Should Nadezhdin be elected, he promises to release political prisoners and begin negotiations with Ukraine, though he considers them to be hard.
“You know, I think that such negotiations are going to be hard. When I become president, I’ll execute the following plan: I will propose a ceasefire straight away, that is, to stop shooting”, shared Nadezhdin with the journalist of “Nastoyasheye Vremya”.
Supporters and opponents of nomination
In Kremlin Boris Nadezhdin is not considered to be a rival to Putin, according to president's press secretary Dmitry Peskov. Nevertheless, many politicians, activists and public figures in Russia and abroad have assured their support to Nadezhdin.
One of the first to support Nadezhdin was presidential candidate Ekaterina Duntsova, who was not approved to take part in the elections by the Russian Central Election Commission because of her anti-war position. Back in November, they agreed to join forces to collect signatures, and in January she agitated her supporters to help Nadezhdin in this respect.
Following Duntsova, Nadezhdin was also supported by Russian oppositionists in exile. One of the first to do so was former municipal deputy and blogger Maxim Katz, who recorded a video in support of Nadezhdin.
Businessman Mikhail Khodorkovsky also urged his supporters to sign in favor of nominating Boris Nadezhdin, even if his position doesn’t correspond with the position of Russian citizens.
Lubov Sobol, a member of the Russian Anti-War Committee and former lawyer of Alexei Navalny's Anti-Corruption Foundation, also urged Russians to come to Boris Nadezhdin's campaign offices. The same position was expressed by YouTube blogger Michael Naki, who wrote that he “neither harbored any illusions regarding the March voting being wrongly qualified as elections nor took any special liking to Nadezhdin”.
Ivan Zhdanov, director of the Anti-Corruption Foundation, and Alexei Venediktov, former editor-in-chief of “Echo of Moscow” radio station, published a list of Nadezhdin's campaign offices in Russian regions. And political scientist Ekaterina Schulmann, agitating for signing for the candidate, said: “Any civic stirring is a good thing: this political season’s slogan is ‘Don't sleep, you'll freeze to death!’”.
However, some members of the opposition refused to support Nadezhdin's nomination. One of them is Vladimir Milov, former Russian deputy energy minister, author of reports on corruption in the country and vice president of the “Free Russia Foundation”. Milov decided not to urge his supporters to sign for Nadezhdin because the presidential candidate declared against the return of Crimea to Ukraine.
Former chairman of the Anti-Corruption Foundation Leonid Volkov also refused to support Nadezhdin directly.

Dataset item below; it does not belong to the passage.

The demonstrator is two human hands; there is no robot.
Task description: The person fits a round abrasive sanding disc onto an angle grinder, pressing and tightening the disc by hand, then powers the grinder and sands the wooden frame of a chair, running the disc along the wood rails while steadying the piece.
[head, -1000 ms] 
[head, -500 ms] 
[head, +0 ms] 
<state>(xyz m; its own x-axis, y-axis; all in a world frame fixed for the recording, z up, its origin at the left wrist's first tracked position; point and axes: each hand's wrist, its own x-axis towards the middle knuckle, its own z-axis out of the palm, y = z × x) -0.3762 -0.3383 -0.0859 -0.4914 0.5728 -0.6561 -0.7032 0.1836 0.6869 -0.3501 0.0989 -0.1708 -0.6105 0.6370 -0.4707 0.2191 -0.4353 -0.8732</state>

He recalled Nadezhdin liaising with the Just Russia party, taking part in the United Russia primaries, as well as participating in propaganda talk shows and, according to Volkov, “acting as a whipping liberal boy”. At the same time, Leonid Volkov considers everything happening around Nadezhdin's campaign as events of “phenomenal value”, and believes that the presidential administration “miscalculated badly” by allowing Nadezhdin to collect signatures. “People stood in lines to nominate a candidate associated with anti-Putin, anti-war agenda. It is a must to sign up for him. And in order not to get disappointed – just don't get charmed. We make no commitments to Boris Nadezhdin, and he makes no commitments to us”, said Volkov.
Signatures for Nadezhdin's nomination were collected in over 100 cities in 70 regions of Russia and in many countries around the world. Just in four weeks in January, Nadezhdin collected over 200.000 signatures in support of his nomination for the Russian presidency.